(Records from a data collection)
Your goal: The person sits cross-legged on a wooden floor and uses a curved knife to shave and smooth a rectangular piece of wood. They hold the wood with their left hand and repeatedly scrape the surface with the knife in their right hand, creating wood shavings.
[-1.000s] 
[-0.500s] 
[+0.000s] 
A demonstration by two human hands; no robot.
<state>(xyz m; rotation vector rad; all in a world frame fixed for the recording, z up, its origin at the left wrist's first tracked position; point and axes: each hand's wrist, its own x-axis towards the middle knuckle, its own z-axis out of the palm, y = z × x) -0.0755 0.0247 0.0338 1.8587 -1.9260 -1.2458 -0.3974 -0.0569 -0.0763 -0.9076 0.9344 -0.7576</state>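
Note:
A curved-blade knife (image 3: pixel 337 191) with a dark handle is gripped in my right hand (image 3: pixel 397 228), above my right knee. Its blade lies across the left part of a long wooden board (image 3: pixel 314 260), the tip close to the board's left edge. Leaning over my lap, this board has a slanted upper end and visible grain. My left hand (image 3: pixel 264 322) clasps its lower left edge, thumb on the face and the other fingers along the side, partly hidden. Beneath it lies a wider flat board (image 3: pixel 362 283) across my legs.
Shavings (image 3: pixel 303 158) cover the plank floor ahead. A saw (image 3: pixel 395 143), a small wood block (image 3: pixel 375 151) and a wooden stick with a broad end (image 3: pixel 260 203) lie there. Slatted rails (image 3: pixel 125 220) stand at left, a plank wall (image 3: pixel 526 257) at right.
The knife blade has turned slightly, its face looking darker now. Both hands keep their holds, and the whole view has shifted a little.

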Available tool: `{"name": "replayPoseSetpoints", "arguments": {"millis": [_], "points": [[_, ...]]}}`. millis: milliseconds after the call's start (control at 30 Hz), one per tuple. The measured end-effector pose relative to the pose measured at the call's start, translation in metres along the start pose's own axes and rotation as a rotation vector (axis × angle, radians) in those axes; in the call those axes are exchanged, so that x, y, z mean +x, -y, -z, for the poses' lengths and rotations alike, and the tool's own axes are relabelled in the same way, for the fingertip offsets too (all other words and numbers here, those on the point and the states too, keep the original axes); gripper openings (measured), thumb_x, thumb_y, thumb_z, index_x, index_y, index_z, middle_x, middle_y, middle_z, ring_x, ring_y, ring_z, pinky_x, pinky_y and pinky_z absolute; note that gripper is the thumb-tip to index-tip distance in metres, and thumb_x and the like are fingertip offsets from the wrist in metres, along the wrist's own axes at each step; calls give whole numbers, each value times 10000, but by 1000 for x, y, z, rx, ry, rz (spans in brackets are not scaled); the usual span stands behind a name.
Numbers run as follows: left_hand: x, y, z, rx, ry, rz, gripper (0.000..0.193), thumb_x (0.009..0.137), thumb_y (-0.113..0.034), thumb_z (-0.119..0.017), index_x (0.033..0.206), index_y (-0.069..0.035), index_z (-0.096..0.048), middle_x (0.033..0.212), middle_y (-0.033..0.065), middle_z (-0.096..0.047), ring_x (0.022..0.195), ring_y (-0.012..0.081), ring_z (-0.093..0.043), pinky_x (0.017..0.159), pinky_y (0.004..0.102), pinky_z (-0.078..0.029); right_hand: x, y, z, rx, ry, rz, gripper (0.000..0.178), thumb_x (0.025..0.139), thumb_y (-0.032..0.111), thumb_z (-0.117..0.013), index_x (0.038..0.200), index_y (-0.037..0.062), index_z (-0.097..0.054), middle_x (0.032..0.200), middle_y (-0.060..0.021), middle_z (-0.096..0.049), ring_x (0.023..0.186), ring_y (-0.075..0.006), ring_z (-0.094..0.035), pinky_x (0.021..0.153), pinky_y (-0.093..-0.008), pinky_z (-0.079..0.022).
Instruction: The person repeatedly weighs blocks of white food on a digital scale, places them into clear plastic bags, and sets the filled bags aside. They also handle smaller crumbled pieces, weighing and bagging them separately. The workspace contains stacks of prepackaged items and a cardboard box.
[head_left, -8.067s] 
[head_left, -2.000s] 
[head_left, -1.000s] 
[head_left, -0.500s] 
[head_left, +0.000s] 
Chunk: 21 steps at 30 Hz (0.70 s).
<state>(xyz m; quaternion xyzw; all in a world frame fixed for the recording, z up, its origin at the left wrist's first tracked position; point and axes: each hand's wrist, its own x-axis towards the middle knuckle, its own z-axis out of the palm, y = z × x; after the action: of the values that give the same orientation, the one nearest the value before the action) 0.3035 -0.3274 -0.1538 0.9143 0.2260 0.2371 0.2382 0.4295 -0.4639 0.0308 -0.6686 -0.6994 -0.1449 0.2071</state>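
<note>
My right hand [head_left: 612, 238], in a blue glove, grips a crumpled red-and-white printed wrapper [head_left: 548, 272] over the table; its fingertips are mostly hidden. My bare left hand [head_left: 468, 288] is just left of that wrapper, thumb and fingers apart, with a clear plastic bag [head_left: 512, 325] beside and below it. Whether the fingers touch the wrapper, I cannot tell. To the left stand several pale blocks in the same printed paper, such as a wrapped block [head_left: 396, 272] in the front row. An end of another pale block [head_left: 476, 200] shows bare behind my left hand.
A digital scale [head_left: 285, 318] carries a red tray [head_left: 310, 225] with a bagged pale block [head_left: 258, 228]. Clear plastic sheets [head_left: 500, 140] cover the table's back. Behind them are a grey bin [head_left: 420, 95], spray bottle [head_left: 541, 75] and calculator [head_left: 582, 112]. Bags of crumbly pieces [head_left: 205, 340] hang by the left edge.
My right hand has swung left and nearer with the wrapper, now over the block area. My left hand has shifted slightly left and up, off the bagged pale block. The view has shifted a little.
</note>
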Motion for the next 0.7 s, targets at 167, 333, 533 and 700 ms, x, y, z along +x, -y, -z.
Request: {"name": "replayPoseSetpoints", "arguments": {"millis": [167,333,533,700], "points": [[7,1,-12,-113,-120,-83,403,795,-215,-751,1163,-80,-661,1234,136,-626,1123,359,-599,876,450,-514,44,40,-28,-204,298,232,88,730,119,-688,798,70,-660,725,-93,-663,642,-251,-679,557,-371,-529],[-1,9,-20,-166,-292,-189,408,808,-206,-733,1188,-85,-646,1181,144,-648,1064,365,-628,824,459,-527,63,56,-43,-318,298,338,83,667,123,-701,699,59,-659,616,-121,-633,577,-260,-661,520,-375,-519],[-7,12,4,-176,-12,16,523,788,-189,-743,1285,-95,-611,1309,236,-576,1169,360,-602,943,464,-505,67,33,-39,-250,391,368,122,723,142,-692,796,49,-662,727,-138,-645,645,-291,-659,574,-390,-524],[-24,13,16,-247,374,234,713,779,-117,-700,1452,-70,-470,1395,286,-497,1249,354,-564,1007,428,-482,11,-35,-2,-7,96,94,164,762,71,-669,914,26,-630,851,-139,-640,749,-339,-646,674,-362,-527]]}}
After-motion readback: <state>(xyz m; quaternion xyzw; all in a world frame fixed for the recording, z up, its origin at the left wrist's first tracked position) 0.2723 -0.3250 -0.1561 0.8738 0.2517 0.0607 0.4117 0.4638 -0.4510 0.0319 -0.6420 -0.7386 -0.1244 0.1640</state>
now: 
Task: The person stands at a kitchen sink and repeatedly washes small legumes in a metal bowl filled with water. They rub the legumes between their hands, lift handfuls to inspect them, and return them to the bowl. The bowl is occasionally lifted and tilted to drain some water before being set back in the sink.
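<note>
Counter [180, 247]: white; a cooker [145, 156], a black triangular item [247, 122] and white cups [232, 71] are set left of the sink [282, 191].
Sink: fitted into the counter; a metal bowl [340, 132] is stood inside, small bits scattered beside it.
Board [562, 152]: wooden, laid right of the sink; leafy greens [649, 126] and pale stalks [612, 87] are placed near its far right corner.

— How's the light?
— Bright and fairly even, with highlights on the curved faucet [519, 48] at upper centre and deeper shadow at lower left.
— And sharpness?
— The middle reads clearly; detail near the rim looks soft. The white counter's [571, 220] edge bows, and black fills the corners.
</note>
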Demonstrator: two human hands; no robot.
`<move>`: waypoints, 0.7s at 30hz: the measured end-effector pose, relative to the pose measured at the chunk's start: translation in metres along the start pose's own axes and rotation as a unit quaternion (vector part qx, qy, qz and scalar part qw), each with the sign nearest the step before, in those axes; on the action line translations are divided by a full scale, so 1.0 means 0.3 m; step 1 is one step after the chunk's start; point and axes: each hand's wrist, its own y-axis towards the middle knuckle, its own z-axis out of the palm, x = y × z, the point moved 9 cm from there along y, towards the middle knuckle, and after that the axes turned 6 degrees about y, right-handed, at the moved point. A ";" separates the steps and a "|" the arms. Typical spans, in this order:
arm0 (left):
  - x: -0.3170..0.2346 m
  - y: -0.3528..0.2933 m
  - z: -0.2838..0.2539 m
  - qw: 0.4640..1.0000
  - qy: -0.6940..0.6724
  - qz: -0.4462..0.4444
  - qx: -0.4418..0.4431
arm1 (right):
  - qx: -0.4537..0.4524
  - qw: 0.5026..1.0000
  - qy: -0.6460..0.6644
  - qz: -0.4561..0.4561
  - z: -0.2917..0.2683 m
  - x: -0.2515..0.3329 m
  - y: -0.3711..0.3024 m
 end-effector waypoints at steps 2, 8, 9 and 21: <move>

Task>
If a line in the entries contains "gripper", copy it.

Exercise solution>
Available tool: `{"name": "replayPoseSetpoints", "arguments": {"millis": [_], "points": [[_, ...]]}}`. millis: milliseconds after the call's start (control at 30 Hz), one per tuple. The measured end-effector pose relative to the pose measured at the call's start, translation in metres along the start pose's own axes and rotation as a rotation vector (axis × angle, radians) in those axes; in the call those axes are exchanged, so that x, y, z mean +x, -y, -z, for the poses' lengths and rotations alike, and the tool's own axes are relabelled in the same way, for the fingertip offsets too (all other words and numbers here, those on the point and the states too, keep the original axes); gripper openings (measured), thumb_x, thumb_y, thumb_z, index_x, index_y, index_z, middle_x, middle_y, middle_z, ring_x, ring_y, ring_z, pinky_x, pinky_y and pinky_z absolute; note that gripper is the thumb-tip to index-tip distance in metres, and thumb_x and the like are fingertip offsets from the wrist in metres, along the wrist's own axes at each step; calls give whole numbers, each value times 10000, but by 1000 for x, y, z, rx, ry, rz (spans in brackets are not scaled); the usual span stands behind a name.
Numbers run as follows: left_hand: x, y, z, rx, ry, rz, gripper (0.000..0.193), thumb_x (0.009..0.137), thumb_y (-0.113..0.034), thumb_z (-0.119..0.017), index_x (0.033..0.206), index_y (-0.069..0.035), index_z (-0.096..0.048), middle_x (0.033..0.212), middle_y (-0.033..0.065), middle_z (-0.096..0.047), ring_x (0.022..0.195), ring_y (-0.012..0.081), ring_z (-0.093..0.043), pinky_x (0.017..0.159), pinky_y (0.004..0.102), pinky_z (-0.078..0.029); right_hand: x, y, z, rx, ry, rz, gripper (0.000..0.178), thumb_x (0.025..0.139), thumb_y (-0.032..0.111), thumb_z (-0.117..0.013), index_x (0.038..0.200), index_y (-0.037..0.062), index_z (-0.097..0.054), middle_x (0.032..0.200), middle_y (-0.060..0.021), middle_z (-0.096..0.049), ring_x (0.023..0.186), ring_y (-0.075..0.006), ring_z (-0.094..0.035), pinky_x (0.021..0.153), pinky_y (-0.093..-0.008), pinky_z (-0.079..0.022).

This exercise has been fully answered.